= WHAT IS NEEDED =
Could you write out exactly the lines from the one that contains "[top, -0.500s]" through the last line of the listing below, both included and nothing more?

--- START ---

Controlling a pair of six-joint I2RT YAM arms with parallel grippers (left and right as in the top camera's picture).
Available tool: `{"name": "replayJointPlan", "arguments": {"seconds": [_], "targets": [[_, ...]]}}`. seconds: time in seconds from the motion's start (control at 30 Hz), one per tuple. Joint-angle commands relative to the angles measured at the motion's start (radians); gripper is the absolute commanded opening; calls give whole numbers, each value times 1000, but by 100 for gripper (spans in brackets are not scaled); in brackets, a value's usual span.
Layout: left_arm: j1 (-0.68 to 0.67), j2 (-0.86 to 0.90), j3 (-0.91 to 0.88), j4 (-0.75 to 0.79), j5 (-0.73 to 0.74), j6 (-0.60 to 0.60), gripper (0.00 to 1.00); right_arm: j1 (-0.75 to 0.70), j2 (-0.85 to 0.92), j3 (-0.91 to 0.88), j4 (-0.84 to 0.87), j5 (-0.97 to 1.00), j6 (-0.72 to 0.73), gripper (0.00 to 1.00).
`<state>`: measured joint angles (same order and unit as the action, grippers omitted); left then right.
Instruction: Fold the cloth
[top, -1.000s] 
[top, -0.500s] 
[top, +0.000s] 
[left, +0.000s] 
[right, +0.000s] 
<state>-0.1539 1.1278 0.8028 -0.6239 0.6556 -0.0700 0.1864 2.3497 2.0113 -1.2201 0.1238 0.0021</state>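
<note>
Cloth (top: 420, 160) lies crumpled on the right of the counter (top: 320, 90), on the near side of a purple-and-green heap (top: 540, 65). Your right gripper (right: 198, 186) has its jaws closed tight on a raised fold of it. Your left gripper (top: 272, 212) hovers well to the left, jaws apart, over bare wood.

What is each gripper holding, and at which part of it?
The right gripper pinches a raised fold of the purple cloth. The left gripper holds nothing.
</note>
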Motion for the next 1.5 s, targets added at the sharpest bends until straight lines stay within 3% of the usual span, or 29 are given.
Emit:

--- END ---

= WRITTEN ANSWER =
[top, -0.500s] 
[top, +0.000s] 
[left, +0.000s] 
[right, +0.000s] 
<state>-0.1539 1.1278 0.8028 -0.6239 0.6556 -0.0700 0.1864 2.3497 2.0113 -1.2201 0.1238 0.0021</state>
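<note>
Cloth (top: 420, 160) lies crumpled on the right of the counter (top: 320, 90), on the near side of a purple-and-green heap (top: 540, 65). Your right gripper (right: 198, 186) has its jaws closed tight on a raised fold of it. Your left gripper (top: 272, 212) hovers well to the left, jaws apart, over bare wood.

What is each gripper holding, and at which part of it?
The right gripper pinches a raised fold of the purple cloth. The left gripper holds nothing.
</note>
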Motion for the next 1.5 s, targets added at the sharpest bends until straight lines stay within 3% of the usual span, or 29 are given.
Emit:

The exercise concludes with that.